(EXERCISE REQUIREMENTS)
From the line containing "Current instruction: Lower" down to the last line of the material below, copy each line exactly and leave out the rest.

(DATA PROVIDED)
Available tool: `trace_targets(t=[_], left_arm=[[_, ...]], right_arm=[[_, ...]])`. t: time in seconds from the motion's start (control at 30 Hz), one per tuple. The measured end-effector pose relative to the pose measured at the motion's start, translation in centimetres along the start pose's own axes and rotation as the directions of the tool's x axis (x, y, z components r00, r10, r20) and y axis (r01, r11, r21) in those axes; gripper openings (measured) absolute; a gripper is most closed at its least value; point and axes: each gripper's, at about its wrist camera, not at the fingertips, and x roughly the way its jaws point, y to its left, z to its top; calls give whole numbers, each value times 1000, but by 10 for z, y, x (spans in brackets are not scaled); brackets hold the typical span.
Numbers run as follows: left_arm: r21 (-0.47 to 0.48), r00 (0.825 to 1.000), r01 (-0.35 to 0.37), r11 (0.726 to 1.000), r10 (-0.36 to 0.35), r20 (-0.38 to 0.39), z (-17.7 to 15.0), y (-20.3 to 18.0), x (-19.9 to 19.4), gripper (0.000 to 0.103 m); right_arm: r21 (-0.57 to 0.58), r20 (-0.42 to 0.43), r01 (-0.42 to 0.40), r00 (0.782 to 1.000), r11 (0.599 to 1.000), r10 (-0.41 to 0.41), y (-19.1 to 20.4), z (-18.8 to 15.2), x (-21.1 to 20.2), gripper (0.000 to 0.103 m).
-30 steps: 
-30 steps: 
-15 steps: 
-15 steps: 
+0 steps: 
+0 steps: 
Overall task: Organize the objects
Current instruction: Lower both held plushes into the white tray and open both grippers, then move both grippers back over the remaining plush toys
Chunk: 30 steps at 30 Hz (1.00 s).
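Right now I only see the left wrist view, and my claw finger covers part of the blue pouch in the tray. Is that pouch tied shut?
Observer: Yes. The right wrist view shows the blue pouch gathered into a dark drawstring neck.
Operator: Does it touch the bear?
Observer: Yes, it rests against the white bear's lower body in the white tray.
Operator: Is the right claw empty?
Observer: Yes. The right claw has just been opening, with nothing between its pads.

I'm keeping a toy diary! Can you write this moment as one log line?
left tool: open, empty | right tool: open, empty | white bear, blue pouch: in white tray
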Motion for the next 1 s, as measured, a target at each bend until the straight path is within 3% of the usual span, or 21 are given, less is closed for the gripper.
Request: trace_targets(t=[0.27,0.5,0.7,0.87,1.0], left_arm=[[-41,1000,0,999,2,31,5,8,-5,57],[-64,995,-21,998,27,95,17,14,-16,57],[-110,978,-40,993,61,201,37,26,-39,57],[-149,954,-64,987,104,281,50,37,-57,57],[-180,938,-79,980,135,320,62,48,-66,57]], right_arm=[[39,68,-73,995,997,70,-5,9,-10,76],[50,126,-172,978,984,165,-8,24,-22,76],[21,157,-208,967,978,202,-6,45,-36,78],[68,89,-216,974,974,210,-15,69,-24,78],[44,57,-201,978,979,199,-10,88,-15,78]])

(SOLUTION BELOW)
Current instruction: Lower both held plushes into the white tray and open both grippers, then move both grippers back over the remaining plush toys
Chunk: 30 steps at 30 Hz (1.00 s).
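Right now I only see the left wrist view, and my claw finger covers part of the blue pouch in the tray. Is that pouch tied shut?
Observer: Yes. The right wrist view shows the blue pouch gathered into a dark drawstring neck.
Operator: Does it touch the bear?
Observer: Yes, it rests against the white bear's lower body in the white tray.
Operator: Is the right claw empty?
Observer: Yes. The right claw has just been opening, with nothing between its pads.

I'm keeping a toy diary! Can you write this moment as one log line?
left tool: open, empty | right tool: open, empty | white bear, blue pouch: in white tray
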Motion for the next 1 s, as measured, a target at each bend until the straight path is within 3% of the usual span, or 21 are given, less is closed for the gripper.
Request: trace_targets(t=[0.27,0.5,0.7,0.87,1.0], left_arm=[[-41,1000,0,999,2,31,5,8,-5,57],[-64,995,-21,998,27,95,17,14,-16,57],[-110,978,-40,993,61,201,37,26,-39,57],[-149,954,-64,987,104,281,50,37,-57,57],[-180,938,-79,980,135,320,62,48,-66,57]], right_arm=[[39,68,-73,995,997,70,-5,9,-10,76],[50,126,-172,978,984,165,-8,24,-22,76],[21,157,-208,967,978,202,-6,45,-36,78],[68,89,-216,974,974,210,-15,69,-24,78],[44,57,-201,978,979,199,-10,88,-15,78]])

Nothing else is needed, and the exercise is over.